Search code examples
amazon-web-servicesamazon-redshiftlistagg

Redshift Result size exceeds LISTAGG limit on svl_statementtext


Trying to reconstruct my query history from svl_statementtext using listagg.
Getting error :

Result size exceeds LISTAGG limit (limit: 65535)

However, I cannot see how or where I have exceeded limit.

My failing query :

SELECT pid,xid, min(starttime) AS starttime, 
  pg_catalog.listagg(
        CASE WHEN (len(rtrim(("text")::text)) = 0) THEN ("text")::text ELSE rtrim(("text")::text) END
        , ''::text
    ) WITHIN GROUP(ORDER BY "sequence") 
    AS query_statement 
FROM svl_statementtext
GROUP BY pid,xid
HAVING  min(starttime) >= '2022-06-27 10:00:00';

After the fail, I checked to see if I could find where the excessive size was coming from :

SELECT pid,xid, min(starttime) AS starttime, 
  SUM(OCTET_LENGTH(
      CASE WHEN (len(rtrim(("text")::text)) = 0) THEN ("text")::text ELSE rtrim(("text")::text) END
  )) as total_bytes
FROM svl_statementtext
GROUP BY pid,xid
HAVING  min(starttime) >= '2022-06-27 10:00:00'
ORDER BY total_bytes desc;

However the largest size that this query reports is 2962 So how/why is listagg complaining about 65535 ??

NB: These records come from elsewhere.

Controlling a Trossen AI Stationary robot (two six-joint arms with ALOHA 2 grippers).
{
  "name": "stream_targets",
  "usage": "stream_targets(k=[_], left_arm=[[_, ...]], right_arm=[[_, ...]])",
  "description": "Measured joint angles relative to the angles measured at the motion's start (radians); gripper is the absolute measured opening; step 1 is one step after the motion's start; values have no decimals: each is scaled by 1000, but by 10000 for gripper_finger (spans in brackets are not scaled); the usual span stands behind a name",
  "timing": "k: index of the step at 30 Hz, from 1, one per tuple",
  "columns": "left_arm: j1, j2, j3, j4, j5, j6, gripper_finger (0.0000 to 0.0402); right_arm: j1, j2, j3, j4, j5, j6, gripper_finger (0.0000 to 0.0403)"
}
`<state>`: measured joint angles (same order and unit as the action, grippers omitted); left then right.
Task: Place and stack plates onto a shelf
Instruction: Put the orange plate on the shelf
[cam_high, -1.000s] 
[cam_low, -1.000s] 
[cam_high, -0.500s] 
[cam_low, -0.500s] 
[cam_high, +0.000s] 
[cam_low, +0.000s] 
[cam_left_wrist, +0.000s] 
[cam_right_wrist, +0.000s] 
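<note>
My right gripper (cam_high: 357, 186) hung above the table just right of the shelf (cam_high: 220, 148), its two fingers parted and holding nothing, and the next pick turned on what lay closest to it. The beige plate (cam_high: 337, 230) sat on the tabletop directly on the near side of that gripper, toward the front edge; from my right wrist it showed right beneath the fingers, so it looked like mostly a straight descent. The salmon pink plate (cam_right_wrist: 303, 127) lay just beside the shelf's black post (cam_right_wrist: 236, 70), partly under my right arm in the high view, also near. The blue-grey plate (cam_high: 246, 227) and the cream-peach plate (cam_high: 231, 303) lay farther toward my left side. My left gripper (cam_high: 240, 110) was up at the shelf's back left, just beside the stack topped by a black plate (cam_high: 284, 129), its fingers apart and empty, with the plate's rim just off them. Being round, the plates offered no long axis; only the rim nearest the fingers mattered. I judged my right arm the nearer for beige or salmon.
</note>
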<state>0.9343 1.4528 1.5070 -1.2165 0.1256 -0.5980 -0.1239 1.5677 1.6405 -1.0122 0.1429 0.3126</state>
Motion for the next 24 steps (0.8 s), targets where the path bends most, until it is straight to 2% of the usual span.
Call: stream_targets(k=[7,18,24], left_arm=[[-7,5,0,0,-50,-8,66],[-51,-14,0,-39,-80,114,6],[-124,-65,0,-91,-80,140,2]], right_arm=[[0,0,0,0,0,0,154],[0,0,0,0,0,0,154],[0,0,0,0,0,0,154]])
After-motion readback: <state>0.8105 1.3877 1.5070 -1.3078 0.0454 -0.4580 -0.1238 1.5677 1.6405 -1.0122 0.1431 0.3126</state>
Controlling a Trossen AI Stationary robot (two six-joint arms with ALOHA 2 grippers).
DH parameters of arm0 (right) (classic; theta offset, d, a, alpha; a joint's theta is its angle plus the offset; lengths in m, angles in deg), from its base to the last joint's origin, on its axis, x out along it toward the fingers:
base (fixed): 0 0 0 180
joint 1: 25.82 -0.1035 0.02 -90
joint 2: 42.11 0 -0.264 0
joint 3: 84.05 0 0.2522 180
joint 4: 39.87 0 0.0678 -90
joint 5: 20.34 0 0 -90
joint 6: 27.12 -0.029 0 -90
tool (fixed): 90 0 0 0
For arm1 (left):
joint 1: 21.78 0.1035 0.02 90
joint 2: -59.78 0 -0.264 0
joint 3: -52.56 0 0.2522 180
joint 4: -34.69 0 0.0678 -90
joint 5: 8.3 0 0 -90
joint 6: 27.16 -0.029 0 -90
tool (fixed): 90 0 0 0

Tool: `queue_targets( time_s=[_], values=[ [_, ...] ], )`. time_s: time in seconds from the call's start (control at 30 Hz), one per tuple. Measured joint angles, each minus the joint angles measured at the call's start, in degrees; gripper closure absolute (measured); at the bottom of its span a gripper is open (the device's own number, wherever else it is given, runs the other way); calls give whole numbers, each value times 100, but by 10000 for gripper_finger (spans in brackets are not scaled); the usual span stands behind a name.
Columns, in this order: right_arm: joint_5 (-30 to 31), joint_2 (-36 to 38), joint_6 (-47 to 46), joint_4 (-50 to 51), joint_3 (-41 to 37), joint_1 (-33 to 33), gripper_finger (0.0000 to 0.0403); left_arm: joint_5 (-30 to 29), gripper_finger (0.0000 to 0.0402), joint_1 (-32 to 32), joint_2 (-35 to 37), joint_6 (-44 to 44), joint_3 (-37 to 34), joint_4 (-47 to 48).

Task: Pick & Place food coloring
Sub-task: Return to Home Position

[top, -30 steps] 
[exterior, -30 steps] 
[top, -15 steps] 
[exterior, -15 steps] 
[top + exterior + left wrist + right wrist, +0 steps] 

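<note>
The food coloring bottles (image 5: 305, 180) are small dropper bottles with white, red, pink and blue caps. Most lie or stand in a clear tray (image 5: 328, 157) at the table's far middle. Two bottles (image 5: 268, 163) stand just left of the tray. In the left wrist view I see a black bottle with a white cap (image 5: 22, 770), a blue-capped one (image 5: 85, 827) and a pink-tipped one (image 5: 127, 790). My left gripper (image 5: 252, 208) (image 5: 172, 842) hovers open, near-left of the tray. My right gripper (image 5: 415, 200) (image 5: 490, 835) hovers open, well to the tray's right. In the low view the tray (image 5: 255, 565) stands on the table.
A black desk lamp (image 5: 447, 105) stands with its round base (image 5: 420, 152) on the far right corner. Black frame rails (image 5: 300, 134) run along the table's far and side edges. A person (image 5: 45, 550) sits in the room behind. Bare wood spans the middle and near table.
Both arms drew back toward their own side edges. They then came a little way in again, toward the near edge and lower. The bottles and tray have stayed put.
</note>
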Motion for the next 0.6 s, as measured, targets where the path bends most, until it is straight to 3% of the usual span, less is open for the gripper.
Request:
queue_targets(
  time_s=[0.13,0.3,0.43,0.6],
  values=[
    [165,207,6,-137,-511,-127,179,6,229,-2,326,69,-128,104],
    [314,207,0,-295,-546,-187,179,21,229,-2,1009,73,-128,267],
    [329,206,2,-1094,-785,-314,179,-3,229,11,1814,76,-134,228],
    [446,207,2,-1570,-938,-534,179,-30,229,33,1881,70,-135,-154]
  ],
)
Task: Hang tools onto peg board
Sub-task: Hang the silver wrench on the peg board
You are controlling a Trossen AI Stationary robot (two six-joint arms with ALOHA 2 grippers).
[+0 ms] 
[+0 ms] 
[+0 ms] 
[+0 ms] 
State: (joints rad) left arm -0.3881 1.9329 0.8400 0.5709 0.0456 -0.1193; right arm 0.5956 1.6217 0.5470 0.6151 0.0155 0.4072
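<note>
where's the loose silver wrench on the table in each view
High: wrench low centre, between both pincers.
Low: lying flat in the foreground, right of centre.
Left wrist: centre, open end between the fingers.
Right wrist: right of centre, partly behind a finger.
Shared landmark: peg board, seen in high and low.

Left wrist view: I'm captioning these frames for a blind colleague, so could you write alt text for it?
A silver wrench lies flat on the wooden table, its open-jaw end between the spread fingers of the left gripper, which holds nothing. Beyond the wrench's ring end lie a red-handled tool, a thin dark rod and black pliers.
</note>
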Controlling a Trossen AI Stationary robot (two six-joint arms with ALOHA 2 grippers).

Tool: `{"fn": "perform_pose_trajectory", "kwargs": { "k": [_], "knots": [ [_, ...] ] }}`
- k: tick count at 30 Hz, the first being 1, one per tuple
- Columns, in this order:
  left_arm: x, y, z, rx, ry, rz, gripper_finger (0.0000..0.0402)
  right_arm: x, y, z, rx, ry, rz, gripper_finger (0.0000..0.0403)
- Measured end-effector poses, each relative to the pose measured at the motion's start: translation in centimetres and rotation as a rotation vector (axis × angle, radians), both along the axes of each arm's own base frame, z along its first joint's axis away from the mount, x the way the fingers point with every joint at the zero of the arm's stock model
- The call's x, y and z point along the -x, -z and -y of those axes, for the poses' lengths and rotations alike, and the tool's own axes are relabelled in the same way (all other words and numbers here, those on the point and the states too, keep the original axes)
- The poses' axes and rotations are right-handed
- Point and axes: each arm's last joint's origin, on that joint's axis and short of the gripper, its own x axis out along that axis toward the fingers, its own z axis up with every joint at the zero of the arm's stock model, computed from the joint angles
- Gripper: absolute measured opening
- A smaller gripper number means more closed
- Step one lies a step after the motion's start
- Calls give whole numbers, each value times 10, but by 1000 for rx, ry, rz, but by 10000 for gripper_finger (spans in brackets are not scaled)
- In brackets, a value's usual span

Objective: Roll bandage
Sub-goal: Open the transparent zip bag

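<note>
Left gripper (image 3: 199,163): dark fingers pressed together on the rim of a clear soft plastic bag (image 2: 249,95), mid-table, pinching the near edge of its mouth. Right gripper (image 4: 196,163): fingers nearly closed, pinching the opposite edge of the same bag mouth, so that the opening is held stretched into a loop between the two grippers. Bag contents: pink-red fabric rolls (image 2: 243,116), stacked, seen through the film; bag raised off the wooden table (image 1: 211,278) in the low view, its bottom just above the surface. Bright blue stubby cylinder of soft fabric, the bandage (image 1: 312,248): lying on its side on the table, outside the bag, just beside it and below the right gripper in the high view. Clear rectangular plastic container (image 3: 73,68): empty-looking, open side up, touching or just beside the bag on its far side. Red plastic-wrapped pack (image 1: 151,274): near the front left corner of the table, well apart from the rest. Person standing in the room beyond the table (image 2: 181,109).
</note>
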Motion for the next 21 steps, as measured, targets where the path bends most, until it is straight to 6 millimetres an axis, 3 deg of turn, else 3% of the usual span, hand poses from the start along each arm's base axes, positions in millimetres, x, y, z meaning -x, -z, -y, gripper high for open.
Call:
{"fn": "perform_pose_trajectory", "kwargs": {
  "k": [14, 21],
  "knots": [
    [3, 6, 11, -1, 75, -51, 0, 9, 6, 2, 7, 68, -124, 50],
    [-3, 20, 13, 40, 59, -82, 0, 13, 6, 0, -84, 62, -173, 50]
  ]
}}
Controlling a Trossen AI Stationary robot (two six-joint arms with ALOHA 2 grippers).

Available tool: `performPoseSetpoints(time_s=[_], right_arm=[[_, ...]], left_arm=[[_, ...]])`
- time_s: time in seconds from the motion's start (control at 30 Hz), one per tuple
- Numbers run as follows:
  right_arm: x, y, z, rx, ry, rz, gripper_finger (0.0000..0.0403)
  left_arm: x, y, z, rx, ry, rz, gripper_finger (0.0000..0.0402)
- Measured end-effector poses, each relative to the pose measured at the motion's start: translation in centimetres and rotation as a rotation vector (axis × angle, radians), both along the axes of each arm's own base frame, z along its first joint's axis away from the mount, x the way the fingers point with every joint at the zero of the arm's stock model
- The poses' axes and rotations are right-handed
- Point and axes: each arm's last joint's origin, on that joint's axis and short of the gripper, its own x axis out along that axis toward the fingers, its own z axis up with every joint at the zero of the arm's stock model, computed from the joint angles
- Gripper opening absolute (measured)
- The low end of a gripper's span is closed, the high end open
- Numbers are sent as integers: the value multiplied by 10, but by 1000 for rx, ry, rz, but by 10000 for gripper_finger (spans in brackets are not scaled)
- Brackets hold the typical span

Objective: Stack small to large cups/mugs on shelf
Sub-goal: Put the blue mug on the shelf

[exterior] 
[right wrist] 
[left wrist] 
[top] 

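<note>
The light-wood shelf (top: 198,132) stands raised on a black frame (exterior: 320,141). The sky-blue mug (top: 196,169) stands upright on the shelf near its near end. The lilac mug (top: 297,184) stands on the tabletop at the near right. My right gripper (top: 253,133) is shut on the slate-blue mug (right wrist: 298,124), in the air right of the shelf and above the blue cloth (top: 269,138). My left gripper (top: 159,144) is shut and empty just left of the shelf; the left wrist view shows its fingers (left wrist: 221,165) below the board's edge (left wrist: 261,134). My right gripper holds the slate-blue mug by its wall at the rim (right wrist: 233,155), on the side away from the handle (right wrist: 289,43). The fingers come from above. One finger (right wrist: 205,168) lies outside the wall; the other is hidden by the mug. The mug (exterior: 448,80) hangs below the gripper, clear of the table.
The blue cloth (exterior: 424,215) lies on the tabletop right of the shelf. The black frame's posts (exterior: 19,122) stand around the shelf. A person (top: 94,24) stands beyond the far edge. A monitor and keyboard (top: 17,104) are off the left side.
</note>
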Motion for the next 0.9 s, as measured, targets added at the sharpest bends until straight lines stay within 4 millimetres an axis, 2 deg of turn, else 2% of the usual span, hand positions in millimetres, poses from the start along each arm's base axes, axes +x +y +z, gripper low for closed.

Have seen some other posts mentioning using listaggdistinct, and catering for when the value being aggregated is null, but none seem to change my problem.

Any guidance appreciated :)


Solution

  • The longest string that Redshift can hold is 64K bytes. Listagg() is likely generating a string longer than this. The "text" column in svl_statementtext is 200 characters so if you have more than 319 segments you can overflow this string size.

    The other issue I see is that your query will combine multiple statements into one string. You are only grouping by xid and pid which will give you all statements for a transaction. Add starttime to your group by list and this will break different statements into different results.

    Also remember that xid and pid values repeat every few days so have some date range limit can help prevent a lot of confusion.

    You need to add

    where sequence < 320
    

    to your query and also group by starttime.

    Here's a query I have used to put together statements in Redshift:

    select xid, pid, starttime, max(datediff('sec',starttime,endtime)) as runtime, type, listagg(regexp_replace(text,'\\\\n*',' ')) WITHIN GROUP (ORDER BY sequence) || ';' as querytext
    from svl_statementtext
    where pid = (SELECT pg_backend_pid()) --current session
        and sequence < 320
        and starttime > getdate() - interval '24 hours'
    group by starttime, 1, 2, "type" order by starttime, 1 asc, "type" desc ;